**Your task**.
Below are the entries; give again exactly the lines from the one mentioning "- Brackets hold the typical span" through the one mentioning "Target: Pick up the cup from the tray", inclusive.

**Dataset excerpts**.
BEGIN
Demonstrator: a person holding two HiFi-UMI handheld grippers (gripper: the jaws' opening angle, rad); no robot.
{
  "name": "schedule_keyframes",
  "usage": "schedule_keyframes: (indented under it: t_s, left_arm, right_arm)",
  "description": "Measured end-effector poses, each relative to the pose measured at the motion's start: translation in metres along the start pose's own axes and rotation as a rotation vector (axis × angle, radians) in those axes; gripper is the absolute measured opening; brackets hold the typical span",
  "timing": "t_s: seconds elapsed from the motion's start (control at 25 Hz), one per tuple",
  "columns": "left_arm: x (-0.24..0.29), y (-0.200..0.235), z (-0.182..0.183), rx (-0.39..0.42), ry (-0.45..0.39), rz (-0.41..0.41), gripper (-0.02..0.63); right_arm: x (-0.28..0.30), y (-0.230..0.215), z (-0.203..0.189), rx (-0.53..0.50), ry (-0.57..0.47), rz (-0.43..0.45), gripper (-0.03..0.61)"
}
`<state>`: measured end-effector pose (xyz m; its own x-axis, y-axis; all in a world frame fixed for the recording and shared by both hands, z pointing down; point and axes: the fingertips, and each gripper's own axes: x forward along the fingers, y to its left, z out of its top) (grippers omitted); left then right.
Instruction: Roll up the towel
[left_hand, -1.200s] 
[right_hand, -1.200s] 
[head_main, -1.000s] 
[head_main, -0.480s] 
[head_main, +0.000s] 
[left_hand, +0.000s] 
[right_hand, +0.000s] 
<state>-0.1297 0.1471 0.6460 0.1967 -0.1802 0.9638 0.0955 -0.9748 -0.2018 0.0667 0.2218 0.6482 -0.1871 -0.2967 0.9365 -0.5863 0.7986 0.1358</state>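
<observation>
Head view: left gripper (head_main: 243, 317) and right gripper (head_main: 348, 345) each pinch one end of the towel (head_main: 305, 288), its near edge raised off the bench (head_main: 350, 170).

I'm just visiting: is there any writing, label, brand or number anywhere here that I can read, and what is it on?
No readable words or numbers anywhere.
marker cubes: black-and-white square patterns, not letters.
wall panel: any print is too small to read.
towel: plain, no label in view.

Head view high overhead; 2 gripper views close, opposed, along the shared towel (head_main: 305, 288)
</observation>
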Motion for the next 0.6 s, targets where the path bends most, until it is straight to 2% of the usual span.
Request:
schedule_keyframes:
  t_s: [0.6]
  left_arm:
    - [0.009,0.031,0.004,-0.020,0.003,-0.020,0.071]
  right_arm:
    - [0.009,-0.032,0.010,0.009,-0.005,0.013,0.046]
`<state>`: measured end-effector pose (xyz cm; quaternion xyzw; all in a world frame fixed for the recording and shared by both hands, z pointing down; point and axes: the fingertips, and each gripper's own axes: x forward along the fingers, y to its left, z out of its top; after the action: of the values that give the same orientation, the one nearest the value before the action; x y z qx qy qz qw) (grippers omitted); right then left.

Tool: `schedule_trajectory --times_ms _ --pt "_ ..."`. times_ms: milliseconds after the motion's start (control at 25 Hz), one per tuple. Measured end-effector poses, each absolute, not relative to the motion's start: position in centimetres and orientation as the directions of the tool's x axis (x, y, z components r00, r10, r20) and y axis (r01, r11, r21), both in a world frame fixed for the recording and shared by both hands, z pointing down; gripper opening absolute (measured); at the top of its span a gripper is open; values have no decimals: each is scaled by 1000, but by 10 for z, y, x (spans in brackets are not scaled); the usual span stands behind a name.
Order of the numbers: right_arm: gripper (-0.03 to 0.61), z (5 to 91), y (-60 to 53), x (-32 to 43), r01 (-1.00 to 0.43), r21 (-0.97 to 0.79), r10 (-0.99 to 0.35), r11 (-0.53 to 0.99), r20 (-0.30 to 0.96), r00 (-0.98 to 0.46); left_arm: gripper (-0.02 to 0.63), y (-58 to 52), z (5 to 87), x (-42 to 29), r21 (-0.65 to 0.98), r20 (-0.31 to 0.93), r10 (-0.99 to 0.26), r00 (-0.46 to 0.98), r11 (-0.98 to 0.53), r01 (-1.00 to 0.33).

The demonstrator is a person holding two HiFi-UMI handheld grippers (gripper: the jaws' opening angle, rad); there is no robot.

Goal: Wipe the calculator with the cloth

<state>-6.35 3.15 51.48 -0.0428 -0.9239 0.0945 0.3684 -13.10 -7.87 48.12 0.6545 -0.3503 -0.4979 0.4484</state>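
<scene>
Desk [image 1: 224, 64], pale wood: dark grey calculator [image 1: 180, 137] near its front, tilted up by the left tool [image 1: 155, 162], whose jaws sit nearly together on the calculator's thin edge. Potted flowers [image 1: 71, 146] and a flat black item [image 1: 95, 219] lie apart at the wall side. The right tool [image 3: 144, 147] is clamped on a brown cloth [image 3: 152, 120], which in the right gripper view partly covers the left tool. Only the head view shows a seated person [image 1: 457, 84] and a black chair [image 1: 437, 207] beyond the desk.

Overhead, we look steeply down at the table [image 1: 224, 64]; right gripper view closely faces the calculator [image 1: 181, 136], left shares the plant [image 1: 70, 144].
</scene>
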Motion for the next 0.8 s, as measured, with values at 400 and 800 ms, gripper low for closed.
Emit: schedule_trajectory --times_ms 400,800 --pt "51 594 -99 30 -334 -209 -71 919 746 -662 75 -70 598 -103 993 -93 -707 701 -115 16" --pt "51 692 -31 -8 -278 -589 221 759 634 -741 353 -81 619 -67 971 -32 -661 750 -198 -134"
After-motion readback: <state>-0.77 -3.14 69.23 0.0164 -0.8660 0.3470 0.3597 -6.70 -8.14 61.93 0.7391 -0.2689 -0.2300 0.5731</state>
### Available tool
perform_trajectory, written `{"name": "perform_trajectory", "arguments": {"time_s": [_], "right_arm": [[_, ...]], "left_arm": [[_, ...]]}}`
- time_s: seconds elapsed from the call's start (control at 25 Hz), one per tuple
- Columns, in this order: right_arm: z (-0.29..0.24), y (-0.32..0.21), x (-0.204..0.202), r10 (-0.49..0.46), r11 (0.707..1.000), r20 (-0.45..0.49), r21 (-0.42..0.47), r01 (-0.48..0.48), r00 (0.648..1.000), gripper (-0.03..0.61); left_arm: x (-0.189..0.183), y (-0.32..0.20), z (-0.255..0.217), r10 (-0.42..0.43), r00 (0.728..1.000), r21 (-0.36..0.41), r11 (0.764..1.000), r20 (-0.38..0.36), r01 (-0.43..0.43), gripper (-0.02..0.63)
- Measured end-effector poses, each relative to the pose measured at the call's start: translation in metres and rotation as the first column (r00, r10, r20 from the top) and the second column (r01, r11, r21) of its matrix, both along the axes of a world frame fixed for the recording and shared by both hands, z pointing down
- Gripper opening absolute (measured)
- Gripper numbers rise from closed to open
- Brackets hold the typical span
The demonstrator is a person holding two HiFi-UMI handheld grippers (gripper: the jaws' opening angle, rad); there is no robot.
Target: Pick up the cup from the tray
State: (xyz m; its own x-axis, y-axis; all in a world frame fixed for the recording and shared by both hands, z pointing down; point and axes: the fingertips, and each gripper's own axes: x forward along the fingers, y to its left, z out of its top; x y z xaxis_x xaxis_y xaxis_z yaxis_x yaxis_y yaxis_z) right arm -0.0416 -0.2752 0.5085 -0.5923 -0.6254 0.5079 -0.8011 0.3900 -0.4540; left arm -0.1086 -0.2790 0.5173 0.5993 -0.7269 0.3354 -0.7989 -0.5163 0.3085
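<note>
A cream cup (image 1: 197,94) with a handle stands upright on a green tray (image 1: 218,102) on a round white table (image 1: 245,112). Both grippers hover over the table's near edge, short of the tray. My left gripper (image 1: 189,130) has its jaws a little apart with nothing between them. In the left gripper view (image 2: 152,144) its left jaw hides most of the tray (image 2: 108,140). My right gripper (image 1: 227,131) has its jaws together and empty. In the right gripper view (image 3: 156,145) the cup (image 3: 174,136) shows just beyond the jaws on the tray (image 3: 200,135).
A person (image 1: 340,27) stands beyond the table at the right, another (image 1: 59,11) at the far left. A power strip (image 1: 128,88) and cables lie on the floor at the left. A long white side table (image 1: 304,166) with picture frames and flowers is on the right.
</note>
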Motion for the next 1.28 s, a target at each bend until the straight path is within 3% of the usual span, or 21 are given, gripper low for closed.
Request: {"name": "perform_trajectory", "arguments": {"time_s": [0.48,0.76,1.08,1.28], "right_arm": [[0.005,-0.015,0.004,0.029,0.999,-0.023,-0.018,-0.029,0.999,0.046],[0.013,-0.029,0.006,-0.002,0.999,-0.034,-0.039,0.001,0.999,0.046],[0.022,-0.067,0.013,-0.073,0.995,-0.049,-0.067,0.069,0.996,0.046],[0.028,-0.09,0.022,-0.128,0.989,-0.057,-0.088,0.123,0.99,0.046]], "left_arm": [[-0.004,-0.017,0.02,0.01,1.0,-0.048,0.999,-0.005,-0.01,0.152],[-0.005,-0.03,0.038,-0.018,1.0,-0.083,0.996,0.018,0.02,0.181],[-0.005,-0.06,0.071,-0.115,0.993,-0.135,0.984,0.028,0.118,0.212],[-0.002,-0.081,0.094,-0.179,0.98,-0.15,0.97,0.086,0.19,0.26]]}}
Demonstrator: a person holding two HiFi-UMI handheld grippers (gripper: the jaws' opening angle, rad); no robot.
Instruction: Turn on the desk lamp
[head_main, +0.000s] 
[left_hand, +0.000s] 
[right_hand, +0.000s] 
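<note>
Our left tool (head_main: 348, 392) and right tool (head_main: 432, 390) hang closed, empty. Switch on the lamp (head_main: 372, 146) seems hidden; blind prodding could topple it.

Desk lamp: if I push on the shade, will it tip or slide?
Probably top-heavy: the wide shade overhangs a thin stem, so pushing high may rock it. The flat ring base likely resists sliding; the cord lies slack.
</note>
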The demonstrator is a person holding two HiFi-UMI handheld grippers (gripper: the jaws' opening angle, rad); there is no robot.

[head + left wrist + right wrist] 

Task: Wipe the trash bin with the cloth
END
**Response to this task**.
- Brackets hold the typical span
The demonstrator is a person holding two HiFi-UMI handheld grippers (gripper: the jaws' opening angle, rad); there is no robot.
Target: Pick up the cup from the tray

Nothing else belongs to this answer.